Above shows how sell_order_calldata is replaced by buy_order_calldata with a bitmask (sell_order_replacePattern). The replacement process is calculated conceptually: array[i] = (!mask[i] && array[i]) || (mask[i] && desired[i]). Basically, in each byte if the replacement pattern is 0xff, we replace the original byte with the desired one, if the replacement pattern is 0x00 we keep original byte unchanged. By doing this, we can obtain the integral calldata from paired orders which is exactly the abi.encoding of transferFrom(seller_address, buyer_address, tokenId)

This strategy that uses calldata and replacement pattern derived outside the blockchain enables Wyvern to execute arbitrary transactions (transfer or mint of ERC721 and ERC1155 e.g.), however, it brings a critical issue: Wyvern could not justify the legitimacy of this transaction, in other word, orders could be manipulated to ask Wyvern to transfer a token that does not belong to the seller, that is why we do not approve Wyvern to use our tokens directly but approve an independent proxy contract instead.

Users are required to deploy a proxy contract from registry contract during their first sale in OpenSea (each address owns one proxy) and approve the proxy contract to use their NFTs.
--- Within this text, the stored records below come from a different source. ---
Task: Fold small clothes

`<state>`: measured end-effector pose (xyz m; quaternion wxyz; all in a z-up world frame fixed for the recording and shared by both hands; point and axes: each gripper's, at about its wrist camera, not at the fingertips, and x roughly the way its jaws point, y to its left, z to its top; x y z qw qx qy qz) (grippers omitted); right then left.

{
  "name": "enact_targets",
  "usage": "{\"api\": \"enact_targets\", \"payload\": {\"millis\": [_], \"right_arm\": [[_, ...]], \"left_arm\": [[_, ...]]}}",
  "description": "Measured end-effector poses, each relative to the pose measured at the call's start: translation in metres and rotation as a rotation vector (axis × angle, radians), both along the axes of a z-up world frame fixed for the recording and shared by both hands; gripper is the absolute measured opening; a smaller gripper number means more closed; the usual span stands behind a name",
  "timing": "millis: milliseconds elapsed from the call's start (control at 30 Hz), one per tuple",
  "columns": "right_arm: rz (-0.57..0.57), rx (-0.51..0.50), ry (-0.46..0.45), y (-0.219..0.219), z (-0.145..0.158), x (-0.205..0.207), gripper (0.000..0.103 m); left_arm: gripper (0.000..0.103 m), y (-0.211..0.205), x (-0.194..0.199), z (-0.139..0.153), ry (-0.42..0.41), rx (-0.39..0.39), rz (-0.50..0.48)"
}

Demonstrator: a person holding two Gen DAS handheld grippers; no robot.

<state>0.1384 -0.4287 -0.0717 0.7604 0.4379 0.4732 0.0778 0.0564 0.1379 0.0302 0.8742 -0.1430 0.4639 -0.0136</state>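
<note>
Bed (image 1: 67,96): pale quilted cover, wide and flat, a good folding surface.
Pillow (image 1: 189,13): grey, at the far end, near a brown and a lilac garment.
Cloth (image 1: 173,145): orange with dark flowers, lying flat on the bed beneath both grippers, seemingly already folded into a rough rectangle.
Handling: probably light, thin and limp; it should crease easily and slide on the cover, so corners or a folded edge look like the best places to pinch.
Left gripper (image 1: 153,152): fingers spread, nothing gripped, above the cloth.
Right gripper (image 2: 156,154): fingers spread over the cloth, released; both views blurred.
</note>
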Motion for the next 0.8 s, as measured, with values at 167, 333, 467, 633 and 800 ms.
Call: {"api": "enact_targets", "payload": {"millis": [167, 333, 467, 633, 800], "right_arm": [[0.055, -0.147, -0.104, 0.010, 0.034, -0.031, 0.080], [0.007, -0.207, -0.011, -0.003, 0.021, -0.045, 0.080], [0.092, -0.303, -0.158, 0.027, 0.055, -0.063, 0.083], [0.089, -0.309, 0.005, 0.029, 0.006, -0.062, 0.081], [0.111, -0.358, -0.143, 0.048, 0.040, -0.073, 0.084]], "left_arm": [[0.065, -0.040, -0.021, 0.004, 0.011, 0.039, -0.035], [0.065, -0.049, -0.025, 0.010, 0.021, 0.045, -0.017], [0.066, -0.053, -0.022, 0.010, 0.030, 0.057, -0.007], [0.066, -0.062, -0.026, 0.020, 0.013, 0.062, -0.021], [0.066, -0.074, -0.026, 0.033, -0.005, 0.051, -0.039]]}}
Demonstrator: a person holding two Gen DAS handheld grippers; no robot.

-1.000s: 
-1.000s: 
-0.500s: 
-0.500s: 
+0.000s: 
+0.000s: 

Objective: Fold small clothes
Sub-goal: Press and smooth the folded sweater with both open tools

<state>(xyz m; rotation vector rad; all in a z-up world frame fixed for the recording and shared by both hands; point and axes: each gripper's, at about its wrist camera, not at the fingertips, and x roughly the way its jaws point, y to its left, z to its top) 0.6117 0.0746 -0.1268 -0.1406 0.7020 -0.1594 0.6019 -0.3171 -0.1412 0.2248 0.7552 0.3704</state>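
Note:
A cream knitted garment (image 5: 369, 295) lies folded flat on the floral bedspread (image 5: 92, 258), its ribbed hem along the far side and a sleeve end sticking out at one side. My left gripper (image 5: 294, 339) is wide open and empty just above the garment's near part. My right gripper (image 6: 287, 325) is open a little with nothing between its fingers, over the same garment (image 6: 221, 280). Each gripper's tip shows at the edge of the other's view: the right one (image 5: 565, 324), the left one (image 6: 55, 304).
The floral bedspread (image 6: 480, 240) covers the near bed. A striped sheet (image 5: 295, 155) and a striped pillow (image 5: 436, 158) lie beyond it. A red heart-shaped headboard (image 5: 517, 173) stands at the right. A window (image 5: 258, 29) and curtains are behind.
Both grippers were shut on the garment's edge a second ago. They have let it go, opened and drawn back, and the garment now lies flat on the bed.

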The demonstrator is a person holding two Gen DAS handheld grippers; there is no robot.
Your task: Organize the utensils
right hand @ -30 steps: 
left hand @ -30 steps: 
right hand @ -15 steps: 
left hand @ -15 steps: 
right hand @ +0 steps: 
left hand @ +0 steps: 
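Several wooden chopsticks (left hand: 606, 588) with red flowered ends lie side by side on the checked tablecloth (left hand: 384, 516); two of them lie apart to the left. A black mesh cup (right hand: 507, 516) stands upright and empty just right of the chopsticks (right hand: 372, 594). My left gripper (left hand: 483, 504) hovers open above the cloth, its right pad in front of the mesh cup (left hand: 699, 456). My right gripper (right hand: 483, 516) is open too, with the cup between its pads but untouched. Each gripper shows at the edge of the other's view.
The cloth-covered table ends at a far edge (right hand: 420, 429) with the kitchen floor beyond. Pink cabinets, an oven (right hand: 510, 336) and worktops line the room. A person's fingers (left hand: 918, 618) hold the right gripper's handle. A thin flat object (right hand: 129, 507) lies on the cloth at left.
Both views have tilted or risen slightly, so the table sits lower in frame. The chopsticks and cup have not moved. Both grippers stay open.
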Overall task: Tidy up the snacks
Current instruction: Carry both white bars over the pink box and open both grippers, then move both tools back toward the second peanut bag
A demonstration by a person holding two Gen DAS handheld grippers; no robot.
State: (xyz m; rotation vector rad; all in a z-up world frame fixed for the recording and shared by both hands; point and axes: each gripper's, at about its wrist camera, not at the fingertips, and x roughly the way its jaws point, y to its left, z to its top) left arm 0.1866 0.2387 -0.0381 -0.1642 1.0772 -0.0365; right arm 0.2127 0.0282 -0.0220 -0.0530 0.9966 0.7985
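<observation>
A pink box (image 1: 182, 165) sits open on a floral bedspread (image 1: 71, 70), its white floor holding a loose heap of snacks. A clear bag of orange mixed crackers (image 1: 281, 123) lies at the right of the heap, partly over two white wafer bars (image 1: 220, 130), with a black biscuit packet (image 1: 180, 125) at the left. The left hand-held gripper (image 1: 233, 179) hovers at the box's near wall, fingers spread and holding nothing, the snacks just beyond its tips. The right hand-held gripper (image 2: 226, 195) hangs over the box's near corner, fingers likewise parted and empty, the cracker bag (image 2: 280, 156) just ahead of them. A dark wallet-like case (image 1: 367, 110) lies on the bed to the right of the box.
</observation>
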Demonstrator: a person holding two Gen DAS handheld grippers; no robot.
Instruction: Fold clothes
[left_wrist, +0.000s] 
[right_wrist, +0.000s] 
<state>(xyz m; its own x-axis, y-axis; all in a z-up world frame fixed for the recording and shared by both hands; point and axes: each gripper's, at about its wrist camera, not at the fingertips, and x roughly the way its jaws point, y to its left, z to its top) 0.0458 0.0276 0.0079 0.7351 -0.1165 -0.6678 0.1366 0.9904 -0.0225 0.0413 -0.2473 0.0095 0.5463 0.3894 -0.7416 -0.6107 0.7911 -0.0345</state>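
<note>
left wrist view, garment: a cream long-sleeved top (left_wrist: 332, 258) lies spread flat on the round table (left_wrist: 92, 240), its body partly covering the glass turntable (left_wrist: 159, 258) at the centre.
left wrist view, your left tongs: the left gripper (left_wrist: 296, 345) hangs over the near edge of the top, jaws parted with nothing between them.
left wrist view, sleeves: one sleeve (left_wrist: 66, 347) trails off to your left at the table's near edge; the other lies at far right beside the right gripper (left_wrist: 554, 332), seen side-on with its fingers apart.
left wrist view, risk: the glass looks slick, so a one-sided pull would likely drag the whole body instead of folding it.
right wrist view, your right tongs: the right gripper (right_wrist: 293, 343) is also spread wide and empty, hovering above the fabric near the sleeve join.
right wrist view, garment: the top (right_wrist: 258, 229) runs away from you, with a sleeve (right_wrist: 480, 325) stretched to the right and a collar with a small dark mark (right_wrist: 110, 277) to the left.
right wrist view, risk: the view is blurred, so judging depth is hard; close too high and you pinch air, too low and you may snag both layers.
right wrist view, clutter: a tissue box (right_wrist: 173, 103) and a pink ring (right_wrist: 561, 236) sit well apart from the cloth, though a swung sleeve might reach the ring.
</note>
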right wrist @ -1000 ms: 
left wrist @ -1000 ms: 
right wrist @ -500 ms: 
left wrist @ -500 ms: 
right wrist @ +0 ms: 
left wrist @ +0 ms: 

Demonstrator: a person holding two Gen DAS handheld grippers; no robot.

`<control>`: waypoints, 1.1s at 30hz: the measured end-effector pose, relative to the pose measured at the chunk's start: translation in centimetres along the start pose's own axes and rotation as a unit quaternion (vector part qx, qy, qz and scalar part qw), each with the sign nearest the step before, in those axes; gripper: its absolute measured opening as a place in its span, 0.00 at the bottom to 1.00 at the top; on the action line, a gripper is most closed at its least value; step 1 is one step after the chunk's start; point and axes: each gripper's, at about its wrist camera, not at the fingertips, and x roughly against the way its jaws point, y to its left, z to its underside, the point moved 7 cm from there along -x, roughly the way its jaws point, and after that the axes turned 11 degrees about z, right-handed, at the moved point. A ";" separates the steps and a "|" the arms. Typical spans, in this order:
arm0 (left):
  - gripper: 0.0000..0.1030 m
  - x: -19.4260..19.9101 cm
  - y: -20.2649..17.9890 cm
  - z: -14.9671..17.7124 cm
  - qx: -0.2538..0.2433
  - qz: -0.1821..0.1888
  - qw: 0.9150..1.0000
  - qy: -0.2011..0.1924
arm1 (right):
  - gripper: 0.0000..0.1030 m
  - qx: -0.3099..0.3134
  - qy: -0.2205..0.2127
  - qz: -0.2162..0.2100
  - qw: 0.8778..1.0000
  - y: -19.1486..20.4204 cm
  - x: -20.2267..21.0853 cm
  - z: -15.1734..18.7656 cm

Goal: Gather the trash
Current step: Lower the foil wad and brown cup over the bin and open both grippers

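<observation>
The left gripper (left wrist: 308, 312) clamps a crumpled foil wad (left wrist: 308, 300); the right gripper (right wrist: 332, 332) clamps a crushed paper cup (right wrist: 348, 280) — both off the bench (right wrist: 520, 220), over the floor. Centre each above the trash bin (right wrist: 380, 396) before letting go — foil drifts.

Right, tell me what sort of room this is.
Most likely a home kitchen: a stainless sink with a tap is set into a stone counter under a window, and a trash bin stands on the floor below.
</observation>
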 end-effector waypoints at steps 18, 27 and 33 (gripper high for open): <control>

When Wyvern is about to make an external call in a transaction, it will forward the external call to the order seller’s proxy, and ask the proxy contract to execute the final transaction (e.g. transfer of a ERC721 token). Even Wyvern could not resolve and verify the legitimacy of the calldata, an invalid transfer request will be reverted as the proxy contract cannot transfer NFTs that the seller does not own.